Boyalar mı çok kalitesiz, boya sökücüler mi çok kuvvetli; nedendir bilemem, kırmızı çizgilerimiz pek dayanmıyor, hatta hiç tutmuyor. Kolayca silinip gidiyor. Kerkük bizim güneydeki en eski ve en koyu kırmızı çizgimizdi; hiç çıkmaz sanıyorduk. Şimdilerde o kırmızı çizgilerin son boyaları da siliniyor ABD askerlerinin himayesi altında Barzani Peşmergeleri eliyle.

İkinci Körfez harekatının hemen ertesinde önce işgal edilmiş ardından da tapu ve nüfus daireleri ateşe verilmişti. Yanan bina değildi, o topraklarının Türklük belgeleriydi. Sazıyla sözüyle ve de özüyle kadim Türk kenti Kerkük'ün kendi asli ve milli kimliğinden soyutlanıp Barzani'ye pazarlanmasının işareti ve ilk hamlesiydi.
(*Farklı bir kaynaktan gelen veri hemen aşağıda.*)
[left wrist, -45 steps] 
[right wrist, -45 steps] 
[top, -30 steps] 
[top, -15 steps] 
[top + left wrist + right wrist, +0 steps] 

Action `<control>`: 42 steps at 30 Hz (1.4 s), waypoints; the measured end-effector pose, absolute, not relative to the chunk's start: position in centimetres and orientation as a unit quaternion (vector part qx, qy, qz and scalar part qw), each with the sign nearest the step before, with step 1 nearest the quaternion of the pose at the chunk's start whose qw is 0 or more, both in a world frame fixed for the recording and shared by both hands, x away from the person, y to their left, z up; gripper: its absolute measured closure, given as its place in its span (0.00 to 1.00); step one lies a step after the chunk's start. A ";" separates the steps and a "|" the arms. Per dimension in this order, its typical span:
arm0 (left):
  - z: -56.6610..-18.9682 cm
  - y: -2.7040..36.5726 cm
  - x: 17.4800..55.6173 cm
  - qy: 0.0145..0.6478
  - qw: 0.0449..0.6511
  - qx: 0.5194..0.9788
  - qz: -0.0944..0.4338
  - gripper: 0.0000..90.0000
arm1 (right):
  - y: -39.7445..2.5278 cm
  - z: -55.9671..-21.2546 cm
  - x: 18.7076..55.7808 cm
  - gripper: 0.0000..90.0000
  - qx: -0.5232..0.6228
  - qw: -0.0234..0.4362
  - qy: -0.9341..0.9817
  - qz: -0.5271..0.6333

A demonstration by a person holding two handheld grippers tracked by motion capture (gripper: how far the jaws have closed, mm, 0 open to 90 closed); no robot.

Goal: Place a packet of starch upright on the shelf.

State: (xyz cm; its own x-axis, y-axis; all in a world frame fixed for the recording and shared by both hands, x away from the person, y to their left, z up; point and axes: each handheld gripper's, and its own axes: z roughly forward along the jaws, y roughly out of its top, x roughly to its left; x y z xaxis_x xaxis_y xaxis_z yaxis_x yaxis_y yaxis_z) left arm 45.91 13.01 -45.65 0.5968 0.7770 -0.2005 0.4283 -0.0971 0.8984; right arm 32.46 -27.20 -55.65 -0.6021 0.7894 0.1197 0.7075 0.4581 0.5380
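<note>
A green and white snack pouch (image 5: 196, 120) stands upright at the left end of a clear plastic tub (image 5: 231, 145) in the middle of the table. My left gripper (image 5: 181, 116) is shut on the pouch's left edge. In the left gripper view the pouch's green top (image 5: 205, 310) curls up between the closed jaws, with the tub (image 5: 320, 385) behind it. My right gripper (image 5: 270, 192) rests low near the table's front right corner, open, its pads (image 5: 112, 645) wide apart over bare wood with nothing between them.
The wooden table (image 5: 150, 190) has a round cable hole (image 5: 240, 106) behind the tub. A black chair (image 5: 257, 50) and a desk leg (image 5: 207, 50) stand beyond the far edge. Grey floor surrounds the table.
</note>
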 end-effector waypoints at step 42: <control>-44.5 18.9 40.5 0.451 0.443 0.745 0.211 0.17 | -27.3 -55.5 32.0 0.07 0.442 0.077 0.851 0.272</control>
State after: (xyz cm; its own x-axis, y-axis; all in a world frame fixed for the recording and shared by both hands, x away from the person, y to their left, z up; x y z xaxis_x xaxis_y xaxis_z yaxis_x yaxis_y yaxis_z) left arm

Ateşi gördük, tüm dünya gördü. Onlar sevinçle ellerini ovuşturarak izledi yangını bizse kimimiz gözyaşlarımızı içimize akıtarak kimimiz ise ya sırtımızı dönerek ya da gözümüzü kapayarak ve de görmezden gelerek.

Dış siyaset ne hayale yol veriyordu ne de en ufak bir fırsatı tepiyordu. Bugün karşı karşıya kaldığımız sıkıntıların temelinde Ahmet Davutoğlu politikalarının Irak'taki ihmali ile Suriye'deki hayalperestliği yatar. Umarım ve dilerim ki fatura daha da kabarmaz.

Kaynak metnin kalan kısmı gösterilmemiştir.